Activity
Write back every entry exactly as it reads, with the pictures left behind.

Source data

○ ○ ○ ○ ○ ○ ○

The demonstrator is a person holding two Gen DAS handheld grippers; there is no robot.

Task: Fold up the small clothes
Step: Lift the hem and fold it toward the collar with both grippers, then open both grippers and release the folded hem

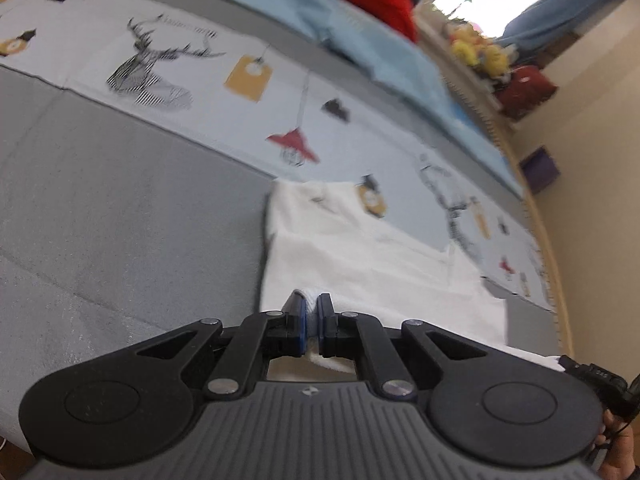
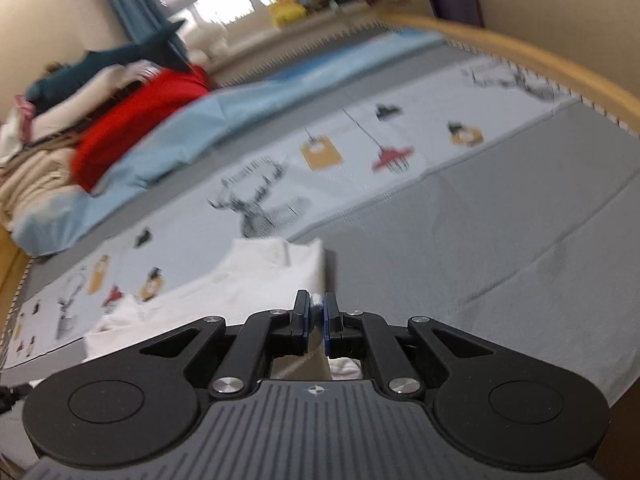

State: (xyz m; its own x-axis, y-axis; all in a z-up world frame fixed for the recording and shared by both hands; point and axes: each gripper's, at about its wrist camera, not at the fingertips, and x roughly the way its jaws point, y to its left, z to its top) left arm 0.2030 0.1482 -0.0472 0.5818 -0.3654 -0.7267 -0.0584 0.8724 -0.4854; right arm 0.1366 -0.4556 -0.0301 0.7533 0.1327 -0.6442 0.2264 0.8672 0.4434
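Observation:
A small white garment (image 1: 360,248) lies on the bed over the grey cover and the printed sheet. My left gripper (image 1: 311,304) is shut on its near edge, with a fold of white cloth pinched between the blue pads. The same white garment (image 2: 256,280) shows in the right wrist view, stretching away to the left. My right gripper (image 2: 316,306) is shut on another part of its near edge, with cloth between the pads. Both views are blurred.
A grey bed cover (image 1: 120,208) and a pale sheet printed with deer and lamps (image 1: 240,80) lie under the garment. A light blue blanket (image 2: 240,112), a red garment (image 2: 136,120) and piled clothes sit at the far side. A wooden bed rim (image 2: 560,64) runs along the edge.

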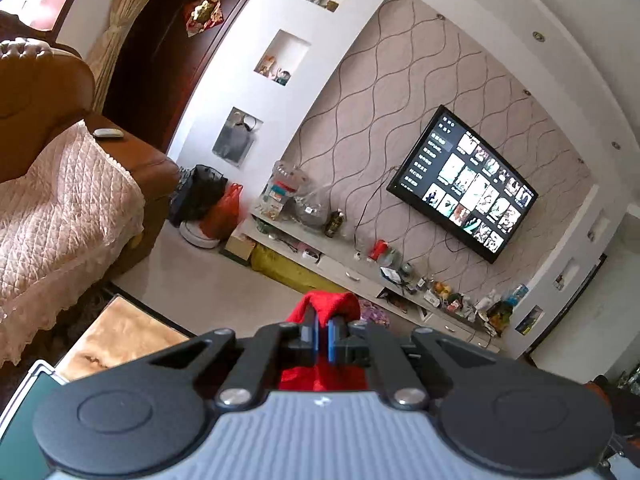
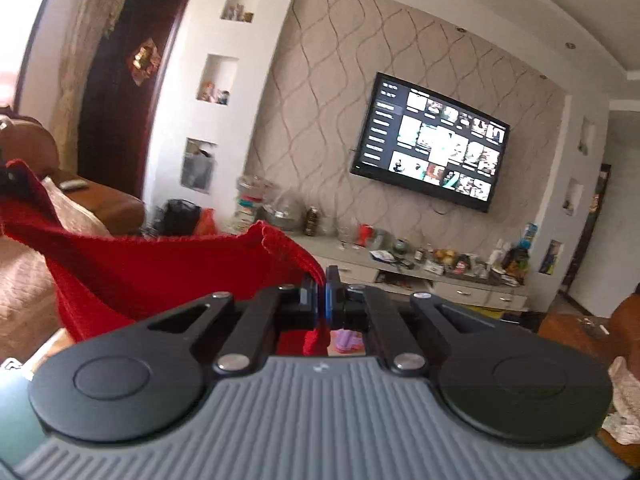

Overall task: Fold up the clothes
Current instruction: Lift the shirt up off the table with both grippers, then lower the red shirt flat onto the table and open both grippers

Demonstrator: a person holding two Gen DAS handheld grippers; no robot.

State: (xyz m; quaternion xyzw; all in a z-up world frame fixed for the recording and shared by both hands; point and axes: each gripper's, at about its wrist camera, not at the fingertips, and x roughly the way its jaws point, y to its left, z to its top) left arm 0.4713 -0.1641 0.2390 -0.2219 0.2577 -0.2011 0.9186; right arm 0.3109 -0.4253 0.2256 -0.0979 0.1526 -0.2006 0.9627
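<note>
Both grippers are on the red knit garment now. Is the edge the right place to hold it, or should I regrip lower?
Keep the edge. Left gripper and right gripper each pinch the red knit garment at its top hem, so it spans between them and hangs below. Regripping lower would probably bunch it.

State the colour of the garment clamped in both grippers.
Red knit garment; the right wrist view shows it best.

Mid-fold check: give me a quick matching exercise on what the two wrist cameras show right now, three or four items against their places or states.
Things:
1. red knitted garment
2. wall-mounted flat television
3. pale quilted sofa cover
4. white remote control

Places or states:
A. lying on the brown sofa arm
B. switched on, showing a menu of thumbnails
C. pinched by both the left gripper and the right gripper
D. draped over the sofa seat

Pairs: 1-C, 2-B, 3-D, 4-A
</note>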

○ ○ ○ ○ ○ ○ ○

Exercise answer
The demonstrator is a person holding two Gen DAS handheld grippers; there is no robot.

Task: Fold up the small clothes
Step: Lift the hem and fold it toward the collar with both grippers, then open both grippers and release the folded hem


State: (xyz m; its own x-axis, y-axis; all in a z-up world frame fixed for the recording and shared by both hands; point and axes: each gripper's, at about its wrist camera, not at the fingertips, and x roughly the way its jaws point, y to its left, z to its top) left arm 0.2030 0.1482 -0.0472 0.5818 -0.3654 -0.7267 -0.0584 0.8724 -0.4854; right arm 0.1366 -0.4556 -0.0301 0.7533 0.1327 -0.6442 0.2264 0.8672 0.4434
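Observation:
A small white garment (image 1: 360,248) lies on the bed over the grey cover and the printed sheet. My left gripper (image 1: 311,304) is shut on its near edge, with a fold of white cloth pinched between the blue pads. The same white garment (image 2: 256,280) shows in the right wrist view, stretching away to the left. My right gripper (image 2: 316,306) is shut on another part of its near edge, with cloth between the pads. Both views are blurred.
A grey bed cover (image 1: 120,208) and a pale sheet printed with deer and lamps (image 1: 240,80) lie under the garment. A light blue blanket (image 2: 240,112), a red garment (image 2: 136,120) and piled clothes sit at the far side. A wooden bed rim (image 2: 560,64) runs along the edge.
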

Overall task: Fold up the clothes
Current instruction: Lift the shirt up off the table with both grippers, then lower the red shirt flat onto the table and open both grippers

Demonstrator: a person holding two Gen DAS handheld grippers; no robot.

State: (xyz m; quaternion xyzw; all in a z-up world frame fixed for the recording and shared by both hands; point and axes: each gripper's, at about its wrist camera, not at the fingertips, and x roughly the way its jaws point, y to its left, z to its top) left arm 0.4713 -0.1641 0.2390 -0.2219 0.2577 -0.2011 0.9186; right arm 0.3109 -0.4253 0.2256 -0.0979 0.1526 -0.2006 0.9627
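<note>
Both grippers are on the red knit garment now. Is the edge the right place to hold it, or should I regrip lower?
Keep the edge. Left gripper and right gripper each pinch the red knit garment at its top hem, so it spans between them and hangs below. Regripping lower would probably bunch it.

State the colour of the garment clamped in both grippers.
Red knit garment; the right wrist view shows it best.

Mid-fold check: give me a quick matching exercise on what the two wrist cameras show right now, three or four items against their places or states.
Things:
1. red knitted garment
2. wall-mounted flat television
3. pale quilted sofa cover
4. white remote control

Places or states:
A. lying on the brown sofa arm
B. switched on, showing a menu of thumbnails
C. pinched by both the left gripper and the right gripper
D. draped over the sofa seat

Pairs: 1-C, 2-B, 3-D, 4-A
</note>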

The answer given here is complete.